O vídeo de Salomão Carlitos, no programa “Antena do Povo”, levanta uma questão que merece ser discutida com seriedade: quem está realmente a trabalhar pelo povo e quem está apenas a disputar espaço, influência e benefícios dentro da política?

Independentemente de concordarmos ou não com a linguagem usada pelo apresentador, existe uma pergunta que todos nós, moçambicanos, devemos fazer:

Enquanto alguns discutem política nas redes sociais, como vivem aqueles que estão nas salas de aula sem carteiras, sem condições e sem os meios básicos para estudar?

Enquanto uns exibem hotéis, viagens, carros e uma vida confortável, milhões de moçambicanos continuam preocupados com emprego, alimentação, educação, saúde e segurança.

Não acredite cegamente em nenhum lado

Mas atenção: não devemos acreditar cegamente em nenhum lado.
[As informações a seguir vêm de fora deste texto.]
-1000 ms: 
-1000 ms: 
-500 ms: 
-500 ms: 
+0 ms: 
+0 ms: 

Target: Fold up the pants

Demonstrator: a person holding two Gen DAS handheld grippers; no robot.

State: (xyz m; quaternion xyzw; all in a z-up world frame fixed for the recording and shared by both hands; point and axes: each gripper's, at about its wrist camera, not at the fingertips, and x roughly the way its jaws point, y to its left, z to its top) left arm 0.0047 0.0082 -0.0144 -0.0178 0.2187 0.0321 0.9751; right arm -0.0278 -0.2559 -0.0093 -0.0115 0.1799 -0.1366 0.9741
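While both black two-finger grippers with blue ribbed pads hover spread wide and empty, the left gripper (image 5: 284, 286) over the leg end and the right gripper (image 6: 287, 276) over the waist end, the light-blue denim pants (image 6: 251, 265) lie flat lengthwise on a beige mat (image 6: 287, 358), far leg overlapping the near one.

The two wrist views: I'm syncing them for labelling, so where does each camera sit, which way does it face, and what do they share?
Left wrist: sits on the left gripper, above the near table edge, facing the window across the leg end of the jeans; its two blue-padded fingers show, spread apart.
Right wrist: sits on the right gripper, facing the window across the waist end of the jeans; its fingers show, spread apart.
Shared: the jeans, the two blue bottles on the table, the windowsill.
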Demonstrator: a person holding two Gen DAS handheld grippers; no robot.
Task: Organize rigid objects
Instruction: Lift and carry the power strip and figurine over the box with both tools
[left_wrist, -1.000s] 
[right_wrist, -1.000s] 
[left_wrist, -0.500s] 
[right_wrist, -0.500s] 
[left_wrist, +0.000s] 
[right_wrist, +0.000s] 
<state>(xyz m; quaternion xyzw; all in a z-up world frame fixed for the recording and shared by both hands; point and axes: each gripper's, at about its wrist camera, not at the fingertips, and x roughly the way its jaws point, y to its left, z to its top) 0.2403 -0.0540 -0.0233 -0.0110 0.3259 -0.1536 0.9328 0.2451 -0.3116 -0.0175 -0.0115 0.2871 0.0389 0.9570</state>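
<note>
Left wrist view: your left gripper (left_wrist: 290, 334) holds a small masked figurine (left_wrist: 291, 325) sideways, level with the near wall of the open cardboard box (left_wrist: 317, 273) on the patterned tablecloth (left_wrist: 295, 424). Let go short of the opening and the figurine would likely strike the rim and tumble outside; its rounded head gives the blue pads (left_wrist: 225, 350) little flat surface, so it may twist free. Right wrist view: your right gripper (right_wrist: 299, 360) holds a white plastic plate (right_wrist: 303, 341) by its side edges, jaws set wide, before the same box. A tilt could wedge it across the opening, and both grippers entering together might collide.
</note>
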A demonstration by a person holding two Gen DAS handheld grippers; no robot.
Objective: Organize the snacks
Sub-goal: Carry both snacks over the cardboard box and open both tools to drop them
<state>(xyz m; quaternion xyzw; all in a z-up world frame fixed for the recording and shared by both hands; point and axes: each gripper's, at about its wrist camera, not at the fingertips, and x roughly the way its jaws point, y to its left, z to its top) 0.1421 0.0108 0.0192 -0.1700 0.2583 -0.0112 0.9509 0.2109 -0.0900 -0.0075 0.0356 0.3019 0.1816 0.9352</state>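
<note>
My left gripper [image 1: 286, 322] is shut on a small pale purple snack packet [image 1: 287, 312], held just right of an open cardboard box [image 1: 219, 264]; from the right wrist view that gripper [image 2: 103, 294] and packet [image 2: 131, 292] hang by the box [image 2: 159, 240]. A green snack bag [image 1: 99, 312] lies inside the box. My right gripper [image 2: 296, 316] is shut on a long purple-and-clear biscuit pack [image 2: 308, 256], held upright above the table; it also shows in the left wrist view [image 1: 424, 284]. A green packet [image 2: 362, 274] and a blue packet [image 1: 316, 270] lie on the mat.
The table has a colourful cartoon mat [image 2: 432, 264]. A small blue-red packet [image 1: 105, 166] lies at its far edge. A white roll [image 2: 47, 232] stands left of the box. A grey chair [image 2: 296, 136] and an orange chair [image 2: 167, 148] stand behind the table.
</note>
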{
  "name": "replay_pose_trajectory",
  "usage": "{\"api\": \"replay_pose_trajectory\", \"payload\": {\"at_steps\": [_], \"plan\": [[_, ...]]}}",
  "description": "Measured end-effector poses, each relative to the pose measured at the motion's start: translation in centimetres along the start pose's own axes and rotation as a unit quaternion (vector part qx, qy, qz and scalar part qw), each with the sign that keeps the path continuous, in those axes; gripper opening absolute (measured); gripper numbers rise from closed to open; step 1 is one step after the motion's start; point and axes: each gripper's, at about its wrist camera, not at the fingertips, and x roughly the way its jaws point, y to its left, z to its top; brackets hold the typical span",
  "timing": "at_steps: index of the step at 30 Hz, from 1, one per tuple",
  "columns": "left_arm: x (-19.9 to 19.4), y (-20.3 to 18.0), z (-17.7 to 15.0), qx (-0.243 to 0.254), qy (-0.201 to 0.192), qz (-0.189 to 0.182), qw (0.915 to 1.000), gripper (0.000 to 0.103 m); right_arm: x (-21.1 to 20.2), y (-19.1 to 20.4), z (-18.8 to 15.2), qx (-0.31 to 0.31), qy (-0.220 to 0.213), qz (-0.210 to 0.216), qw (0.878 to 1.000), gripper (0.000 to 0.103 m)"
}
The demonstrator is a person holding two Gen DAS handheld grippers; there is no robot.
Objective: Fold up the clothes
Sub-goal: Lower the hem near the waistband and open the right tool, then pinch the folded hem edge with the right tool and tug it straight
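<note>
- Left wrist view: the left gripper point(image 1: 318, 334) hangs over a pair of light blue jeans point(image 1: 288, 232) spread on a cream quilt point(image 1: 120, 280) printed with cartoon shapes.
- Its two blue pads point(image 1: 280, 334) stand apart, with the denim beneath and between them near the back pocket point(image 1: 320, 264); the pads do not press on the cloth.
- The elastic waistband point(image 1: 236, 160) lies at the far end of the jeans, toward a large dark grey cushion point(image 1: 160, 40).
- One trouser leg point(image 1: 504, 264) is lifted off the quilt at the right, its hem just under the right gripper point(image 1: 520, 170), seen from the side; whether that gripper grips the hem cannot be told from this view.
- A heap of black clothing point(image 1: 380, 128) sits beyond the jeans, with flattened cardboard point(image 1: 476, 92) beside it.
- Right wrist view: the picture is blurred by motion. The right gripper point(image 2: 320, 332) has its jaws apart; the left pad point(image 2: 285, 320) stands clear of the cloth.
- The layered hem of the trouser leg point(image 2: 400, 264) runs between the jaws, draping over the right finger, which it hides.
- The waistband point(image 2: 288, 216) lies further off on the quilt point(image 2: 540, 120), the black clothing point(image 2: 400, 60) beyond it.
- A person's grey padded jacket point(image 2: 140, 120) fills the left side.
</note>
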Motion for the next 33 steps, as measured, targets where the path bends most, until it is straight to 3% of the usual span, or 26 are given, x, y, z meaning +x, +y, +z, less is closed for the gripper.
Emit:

Nem no político, nem no comentador, nem no influenciador, nem sequer em quem faz denúncias contra eles.

Devemos perguntar:

👉 Quem apresenta provas?
👉 Quem explica de onde vêm os recursos?
👉 Quem realmente defende os interesses do cidadão?
👉 Quem aparece apenas quando precisa do povo?
👉 Quem trabalha quando as câmaras estão desligadas?

O cidadão deve fiscalizar

Moçambique não precisa de cidadãos apaixonados por políticos. Precisa de cidadãos atentos aos políticos.

Não importa se alguém veste vermelho, azul, verde ou qualquer outra cor. O que importa é o resultado do seu trabalho e a sua responsabilidade perante o povo.

Não deixemos que insultos, propaganda, vídeos virais ou discursos emocionais decidam aquilo em que devemos acreditar.

O povo deve investigar, questionar, comparar e exigir provas.

O futuro pertence ao povo

Porque, no fim das contas, a política passa, mas as consequências das decisões políticas ficam na vida do povo.

Moçambicano, não seja apenas espectador da política. Seja fiscal do seu próprio futuro.

Não entregue a sua consciência a nenhum partido, político ou comentador.

Pense. Questione. Verifique. Exija.

Moçambique é nosso. O futuro também.